Return a copy of every line in the data below that contains "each".

Supplied information |
***

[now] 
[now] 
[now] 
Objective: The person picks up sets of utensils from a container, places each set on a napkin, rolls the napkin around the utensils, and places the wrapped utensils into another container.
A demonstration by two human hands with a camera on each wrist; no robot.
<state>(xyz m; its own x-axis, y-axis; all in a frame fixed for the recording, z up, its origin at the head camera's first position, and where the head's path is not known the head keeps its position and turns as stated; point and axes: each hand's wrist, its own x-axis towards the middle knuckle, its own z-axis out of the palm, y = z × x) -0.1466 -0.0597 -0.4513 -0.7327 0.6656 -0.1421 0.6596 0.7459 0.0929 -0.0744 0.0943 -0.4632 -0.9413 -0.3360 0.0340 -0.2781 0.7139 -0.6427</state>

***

Finished task |
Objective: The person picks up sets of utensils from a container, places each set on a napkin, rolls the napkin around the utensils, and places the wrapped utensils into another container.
A demonstration by two human hands with a camera on each wrist; no robot.
<state>(xyz m; its own x-axis, y-axis; all in a frame fixed for the recording, z up, its origin at the head camera's first position, and where the head's path is not known the head keeps its position and turns as stated; point and axes: each hand's wrist, its own x-axis towards the middle knuckle, its own z-axis out of the palm, y = z × x) -0.1466 -0.0597 -0.4513 -0.7327 0.6656 -0.1421 0.6596 0.7459 0.0929 -0.0744 0.0943 -0.4632 -0.9413 -0.3360 0.0340 -0.2781 0.7139 -0.6427</state>

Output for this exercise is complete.